Passwordless Auth, Done Right
Curling IO has been passwordless since Version 2. No passwords to remember, no passwords to steal, no password reset flows. You enter your email, we send you a short-lived login code, and you're in. It's been working well for over a decade, and for Version 3 we're keeping the same approach while fixing some rough edges and adding multi-email support.
But first, let's talk about why we made this controversial decision in the first place.
Why Not Passwords?
The conventional wisdom is that passwords are the "real" way to authenticate and login links are a shortcut. We think it's the opposite. Passwords are the shortcut, and they create more problems than they solve. We're not alone. Slack, Notion, Medium, and Substack all use passwordless login links as their primary authentication method.

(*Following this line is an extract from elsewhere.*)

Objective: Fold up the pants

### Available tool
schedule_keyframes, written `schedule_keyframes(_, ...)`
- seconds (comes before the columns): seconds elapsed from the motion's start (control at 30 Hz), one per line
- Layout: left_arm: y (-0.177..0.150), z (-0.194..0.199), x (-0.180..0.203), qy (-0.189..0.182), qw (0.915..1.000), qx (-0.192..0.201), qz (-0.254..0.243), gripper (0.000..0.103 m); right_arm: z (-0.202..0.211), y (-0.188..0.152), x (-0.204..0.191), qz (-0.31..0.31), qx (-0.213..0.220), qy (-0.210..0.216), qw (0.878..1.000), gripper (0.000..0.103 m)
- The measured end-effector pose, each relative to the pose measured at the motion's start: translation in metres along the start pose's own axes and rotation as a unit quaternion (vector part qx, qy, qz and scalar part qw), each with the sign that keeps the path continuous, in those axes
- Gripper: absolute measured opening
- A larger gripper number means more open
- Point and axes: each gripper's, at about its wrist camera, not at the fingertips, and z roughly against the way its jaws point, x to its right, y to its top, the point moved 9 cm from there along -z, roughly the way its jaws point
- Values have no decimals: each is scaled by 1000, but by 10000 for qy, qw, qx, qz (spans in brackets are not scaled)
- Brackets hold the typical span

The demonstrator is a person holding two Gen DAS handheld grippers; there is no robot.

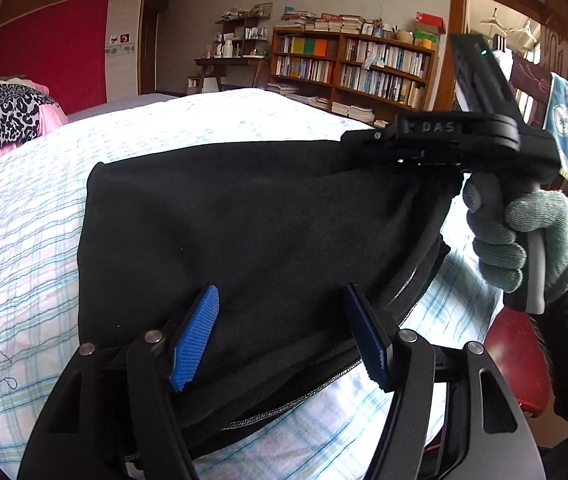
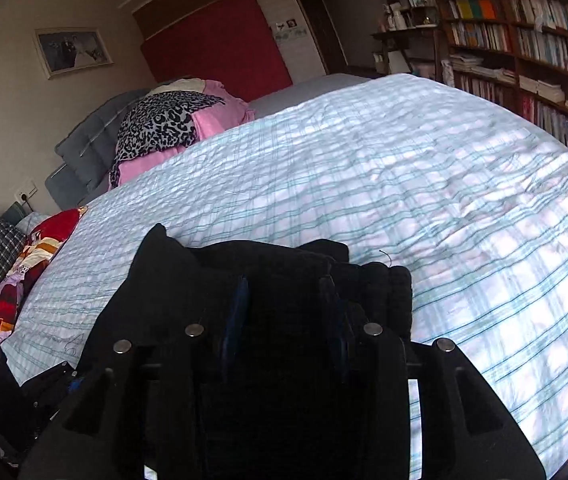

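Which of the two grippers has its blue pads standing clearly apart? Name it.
The left gripper: its blue pads stand wide over the black pants. The right gripper sits narrower, buried in cloth.

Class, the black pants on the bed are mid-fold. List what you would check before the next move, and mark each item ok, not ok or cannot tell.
1. Black pants lie on the striped bedspread: ok.
2. Left gripper jaws apart, cloth between the blue pads, not pinched: ok.
3. Right gripper has hold of the cloth: cannot tell, too dark.
4. Gloved hand holds the right gripper's handle: ok.
5. Bedspread beyond the pants free of other items: ok.
6. Fold edges aligned: cannot tell.
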Motion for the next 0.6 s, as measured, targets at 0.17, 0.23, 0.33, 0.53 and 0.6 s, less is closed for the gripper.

Passwords get reused. Study after study shows that most people reuse the same password across multiple sites. When any one of those sites gets breached, attackers try those credentials everywhere else. This isn't a theoretical risk. It happens constantly, and it's the number one way accounts get compromised. As an application developer, you can't control what your users do on other sites, but you inherit the risk.
Passwords get phished. A convincing fake login page can harvest credentials at scale. Login links are inherently resistant to phishing because there's no credential to hand over. The code is short-lived and tied to a specific email address.
Passwords require just as much email verification. Here's the thing people overlook: even with passwords, you still need to verify the user's email. Otherwise anyone can create an account with someone else's email address. So you end up building the same email verification flow that login links use, plus the password management on top of it. You're not avoiding email. You're adding a password layer on top of it.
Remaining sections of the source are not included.